Reproduce the data below in full and exclude every picture.

(Dataset items)
--------------------------------

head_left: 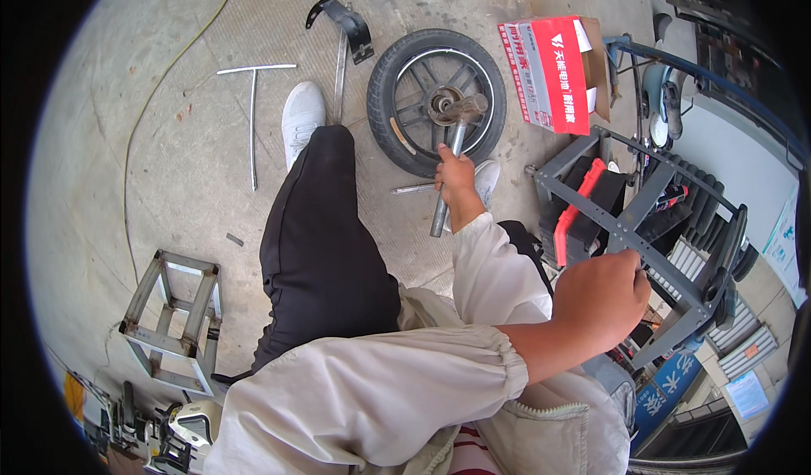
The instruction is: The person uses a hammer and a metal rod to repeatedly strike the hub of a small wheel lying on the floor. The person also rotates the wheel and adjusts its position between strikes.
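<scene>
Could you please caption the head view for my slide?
Right hand holds hammer on wheel hub; left hand grips metal frame.

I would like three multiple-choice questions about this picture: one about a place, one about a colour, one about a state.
1. Where is the head of the hammer?
A. at the hub of the wheel
B. on the stool
C. inside the box
2. What colour is the cardboard box?
A. blue
B. red
C. green
3. How is the left hand?
A. open and flat
B. closed on the metal frame
C. holding a shoe

1 A: the right hand holds it at the hub.
2 B: its sides are red.
3 B: its fingers wrap a frame bar.
</scene>
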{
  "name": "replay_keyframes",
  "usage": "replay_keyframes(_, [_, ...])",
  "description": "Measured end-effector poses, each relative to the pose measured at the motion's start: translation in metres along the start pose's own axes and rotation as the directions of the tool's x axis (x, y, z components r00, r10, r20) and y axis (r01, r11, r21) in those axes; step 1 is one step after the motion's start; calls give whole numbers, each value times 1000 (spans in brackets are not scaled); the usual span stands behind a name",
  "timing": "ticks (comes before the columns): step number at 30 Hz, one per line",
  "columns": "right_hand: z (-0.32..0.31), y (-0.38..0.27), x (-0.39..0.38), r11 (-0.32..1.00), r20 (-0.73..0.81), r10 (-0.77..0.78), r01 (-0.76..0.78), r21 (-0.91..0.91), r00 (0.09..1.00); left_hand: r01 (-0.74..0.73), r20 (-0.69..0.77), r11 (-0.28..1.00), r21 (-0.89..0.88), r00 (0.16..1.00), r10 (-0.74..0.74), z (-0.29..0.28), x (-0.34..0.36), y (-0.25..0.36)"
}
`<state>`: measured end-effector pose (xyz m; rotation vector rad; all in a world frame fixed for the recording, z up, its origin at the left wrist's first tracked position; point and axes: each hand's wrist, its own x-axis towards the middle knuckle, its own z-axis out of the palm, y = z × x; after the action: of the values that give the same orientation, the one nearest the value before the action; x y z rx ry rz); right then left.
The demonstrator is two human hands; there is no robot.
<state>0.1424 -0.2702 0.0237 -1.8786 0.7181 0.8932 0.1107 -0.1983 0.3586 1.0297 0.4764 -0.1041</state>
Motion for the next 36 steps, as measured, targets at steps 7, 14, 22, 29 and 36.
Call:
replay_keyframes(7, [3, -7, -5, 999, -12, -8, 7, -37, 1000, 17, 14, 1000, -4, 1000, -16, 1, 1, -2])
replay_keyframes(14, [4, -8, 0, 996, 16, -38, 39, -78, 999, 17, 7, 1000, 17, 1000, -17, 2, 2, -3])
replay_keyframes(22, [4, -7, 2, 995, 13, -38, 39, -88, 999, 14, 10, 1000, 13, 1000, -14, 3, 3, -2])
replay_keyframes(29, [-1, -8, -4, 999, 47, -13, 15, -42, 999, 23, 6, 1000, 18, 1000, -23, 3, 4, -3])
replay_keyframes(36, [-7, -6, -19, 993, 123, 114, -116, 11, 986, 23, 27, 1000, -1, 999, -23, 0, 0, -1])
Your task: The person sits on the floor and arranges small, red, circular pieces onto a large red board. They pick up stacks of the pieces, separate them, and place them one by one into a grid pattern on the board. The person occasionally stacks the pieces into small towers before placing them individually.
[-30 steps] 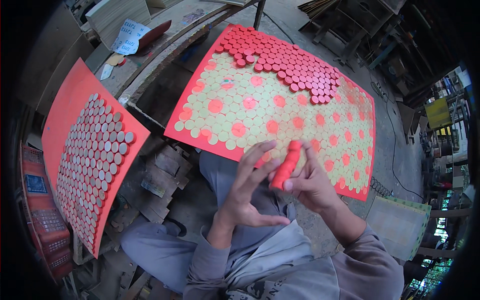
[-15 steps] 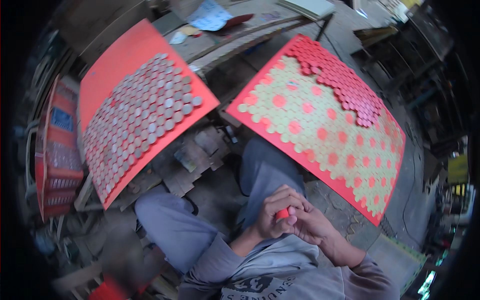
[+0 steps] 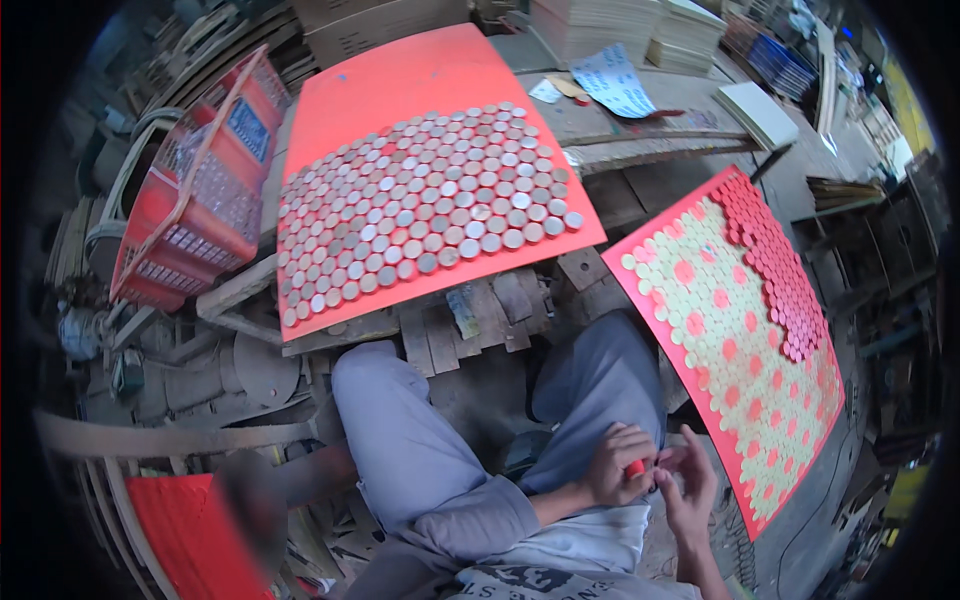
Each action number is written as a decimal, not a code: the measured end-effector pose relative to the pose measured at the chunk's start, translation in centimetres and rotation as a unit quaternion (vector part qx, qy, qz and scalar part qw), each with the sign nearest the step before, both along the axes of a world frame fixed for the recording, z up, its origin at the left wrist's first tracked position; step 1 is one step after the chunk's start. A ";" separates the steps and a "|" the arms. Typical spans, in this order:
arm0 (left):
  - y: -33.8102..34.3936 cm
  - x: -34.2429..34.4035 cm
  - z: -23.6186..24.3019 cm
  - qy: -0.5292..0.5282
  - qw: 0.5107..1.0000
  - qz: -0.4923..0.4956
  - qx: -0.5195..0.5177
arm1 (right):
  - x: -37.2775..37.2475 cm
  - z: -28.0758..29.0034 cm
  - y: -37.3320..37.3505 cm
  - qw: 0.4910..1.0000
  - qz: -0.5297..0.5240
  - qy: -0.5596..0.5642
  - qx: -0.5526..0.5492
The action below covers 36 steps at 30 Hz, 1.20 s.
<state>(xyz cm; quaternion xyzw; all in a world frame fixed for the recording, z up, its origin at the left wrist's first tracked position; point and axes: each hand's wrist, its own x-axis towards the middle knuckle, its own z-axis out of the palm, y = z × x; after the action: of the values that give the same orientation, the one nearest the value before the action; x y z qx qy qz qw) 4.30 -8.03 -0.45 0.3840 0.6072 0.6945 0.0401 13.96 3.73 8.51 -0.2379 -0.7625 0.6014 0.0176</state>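
Above my lap my left hand (image 3: 615,468) is closed around a small red round piece (image 3: 635,468), one end of it showing between the fingers. My right hand (image 3: 690,482) is beside it, fingers spread, thumb close to the left fingertips; I see nothing held in it. To the right leans a red board (image 3: 750,520) with pale yellow-green discs (image 3: 720,325) in rows, red ones scattered among them. Deeper red discs (image 3: 780,275) cover its far edge. Ahead on the left lies another red board (image 3: 400,75), partly covered by rows of silvery-pink discs (image 3: 420,200).
A red plastic crate (image 3: 200,190) stands left of the left board. Behind, a wooden bench (image 3: 690,115) carries a blue-white sheet (image 3: 612,82) and stacked pale panels (image 3: 590,35). Wooden offcuts (image 3: 470,320) lie before my knees. Something red (image 3: 185,530) is at lower left beside a blurred dark shape.
The view has swung left, so the boards appear further right. My hands, clasped together around the red piece before, are now partly apart, with my right fingers spread.
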 end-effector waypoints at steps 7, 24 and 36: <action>0.2 0.9 -2.6 -0.044 0.995 -0.055 -0.065 | -4.8 6.2 -3.3 0.816 0.398 0.070 0.413; -3.1 -2.4 1.5 -0.249 0.944 -0.214 0.002 | -4.6 0.0 -4.5 0.911 0.180 0.131 0.347; -2.8 -2.7 0.3 -0.166 0.947 -0.261 0.087 | -2.8 -1.7 -1.3 0.815 0.251 0.323 0.410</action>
<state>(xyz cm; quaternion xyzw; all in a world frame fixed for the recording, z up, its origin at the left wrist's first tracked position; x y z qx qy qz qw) 1.63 -10.82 -0.16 0.4105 0.4073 0.7638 0.2866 11.16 2.47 6.86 0.1989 -0.9222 0.2588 0.2074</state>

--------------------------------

SOLUTION TO THIS TASK:
head_left: 
The instruction is: The person uses a hammer and a metal rod to repeatedly strike the hub of a small wheel lying on the floor. The person also rotates the wheel and adjusts its position between strikes.
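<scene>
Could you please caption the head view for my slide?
Right hand holds hammer on wheel hub; left hand grips metal frame.

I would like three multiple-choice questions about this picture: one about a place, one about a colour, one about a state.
1. Where is the head of the hammer?
A. at the hub of the wheel
B. on the stool
C. inside the box
2. What colour is the cardboard box?
A. blue
B. red
C. green
3. How is the left hand?
A. open and flat
B. closed on the metal frame
C. holding a shoe

1 A: the right hand holds it at the hub.
2 B: its sides are red.
3 B: its fingers wrap a frame bar.
</scene>
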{
  "name": "replay_keyframes",
  "usage": "replay_keyframes(_, [_, ...])",
  "description": "Measured end-effector poses, each relative to the pose measured at the motion's start: translation in metres along the start pose's own axes and rotation as the directions of the tool's x axis (x, y, z components r00, r10, r20) and y axis (r01, r11, r21) in those axes; step 1 is one step after the motion's start; calls give whole numbers, each value times 1000 (spans in brackets are not scaled); the usual span stands behind a name",
  "timing": "ticks (comes before the columns): step number at 30 Hz, one per line",
  "columns": "right_hand: z (-0.32..0.31), y (-0.38..0.27), x (-0.39..0.38), r11 (-0.32..1.00), r20 (-0.73..0.81), r10 (-0.77..0.78), r01 (-0.76..0.78), r21 (-0.91..0.91), r00 (0.09..1.00); left_hand: r01 (-0.74..0.73), r20 (-0.69..0.77), r11 (-0.28..1.00), r21 (-0.89..0.88), r00 (0.16..1.00), r10 (-0.74..0.74), z (-0.29..0.28), x (-0.34..0.36), y (-0.25..0.36)"
}
`<state>`: measured end-effector pose (xyz m; rotation vector rad; all in a world frame fixed for the recording, z up, its origin at the left wrist's first tracked position; point and axes: each hand's wrist, its own x-axis towards the middle knuckle, its own z-axis out of the palm, y = z × x; after the action: of the values that give the same orientation, the one nearest the value before the action; x y z rx ry rz); right then left.
The demonstrator is two human hands; there is no robot.
<state>0.1424 -0.2702 0.0237 -1.8786 0.7181 0.8932 0.1107 -0.1983 0.3586 1.0297 0.4764 -0.1041</state>
Motion for the next 36 steps, as measured, targets at steps 7, 14, 22, 29 and 36.
Call:
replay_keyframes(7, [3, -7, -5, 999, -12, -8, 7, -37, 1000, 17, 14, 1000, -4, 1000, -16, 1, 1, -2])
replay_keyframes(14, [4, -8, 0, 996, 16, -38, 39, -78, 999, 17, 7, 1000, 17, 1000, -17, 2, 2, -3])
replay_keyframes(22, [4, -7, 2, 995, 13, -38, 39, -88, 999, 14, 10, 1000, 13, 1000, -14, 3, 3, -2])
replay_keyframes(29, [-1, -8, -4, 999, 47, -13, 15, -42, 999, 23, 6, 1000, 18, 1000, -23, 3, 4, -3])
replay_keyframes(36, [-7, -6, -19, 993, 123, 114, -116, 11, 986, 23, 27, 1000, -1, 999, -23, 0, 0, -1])
Your task: The person sits on the floor and arranges small, red, circular pieces onto a large red board. They pick up stacks of the pieces, separate them, and place them one by one into a grid pattern on the board. The person occasionally stacks the pieces into small towers before placing them individually.
[-30 steps] 
[-15 steps] 
[+0 steps] 
Each action number is written as a decimal, not a code: the measured end-effector pose relative to the pose measured at the chunk's start, translation in centimetres and rotation as a unit quaternion (vector part qx, qy, qz and scalar part qw), each with the sign nearest the step before, both along the axes of a world frame fixed for the recording, z up, its origin at the left wrist's first tracked position; step 1 is one step after the chunk's start. A ";" separates the steps and a "|" the arms. Typical spans, in this order:
arm0 (left):
  - y: -33.8102..34.3936 cm
  - x: -34.2429..34.4035 cm
  - z: -23.6186..24.3019 cm
  - qy: -0.5292..0.5282
  - qw: 0.5107..1.0000
  - qz: -0.4923..0.4956
  - qx: -0.5195..0.5177
arm1 (right):
  - x: -37.2775..37.2475 cm
  - z: -28.0758..29.0034 cm
  - y: -37.3320..37.3505 cm
  - qw: 0.4910..1.0000
  - qz: -0.5297..0.5240
  - qy: -0.5596..0.5642
  - qx: -0.5526..0.5492
The action below covers 36 steps at 30 Hz, 1.20 s.
<state>(xyz cm; quaternion xyzw; all in a world frame fixed for the recording, z up, its origin at the left wrist's first tracked position; point and axes: each hand's wrist, its own x-axis towards the middle knuckle, its own z-axis out of the palm, y = z × x; after the action: of the values that give the same orientation, the one nearest the value before the action; x y z qx qy qz qw) 4.30 -8.03 -0.45 0.3840 0.6072 0.6945 0.0401 13.96 3.73 8.51 -0.2379 -0.7625 0.6014 0.0176</state>
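Above my lap my left hand (image 3: 615,468) is closed around a small red round piece (image 3: 635,468), one end of it showing between the fingers. My right hand (image 3: 690,482) is beside it, fingers spread, thumb close to the left fingertips; I see nothing held in it. To the right leans a red board (image 3: 750,520) with pale yellow-green discs (image 3: 720,325) in rows, red ones scattered among them. Deeper red discs (image 3: 780,275) cover its far edge. Ahead on the left lies another red board (image 3: 400,75), partly covered by rows of silvery-pink discs (image 3: 420,200).
A red plastic crate (image 3: 200,190) stands left of the left board. Behind, a wooden bench (image 3: 690,115) carries a blue-white sheet (image 3: 612,82) and stacked pale panels (image 3: 590,35). Wooden offcuts (image 3: 470,320) lie before my knees. Something red (image 3: 185,530) is at lower left beside a blurred dark shape.
The view has swung left, so the boards appear further right. My hands, clasped together around the red piece before, are now partly apart, with my right fingers spread.
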 end-effector waypoints at steps 7, 24 and 36: <action>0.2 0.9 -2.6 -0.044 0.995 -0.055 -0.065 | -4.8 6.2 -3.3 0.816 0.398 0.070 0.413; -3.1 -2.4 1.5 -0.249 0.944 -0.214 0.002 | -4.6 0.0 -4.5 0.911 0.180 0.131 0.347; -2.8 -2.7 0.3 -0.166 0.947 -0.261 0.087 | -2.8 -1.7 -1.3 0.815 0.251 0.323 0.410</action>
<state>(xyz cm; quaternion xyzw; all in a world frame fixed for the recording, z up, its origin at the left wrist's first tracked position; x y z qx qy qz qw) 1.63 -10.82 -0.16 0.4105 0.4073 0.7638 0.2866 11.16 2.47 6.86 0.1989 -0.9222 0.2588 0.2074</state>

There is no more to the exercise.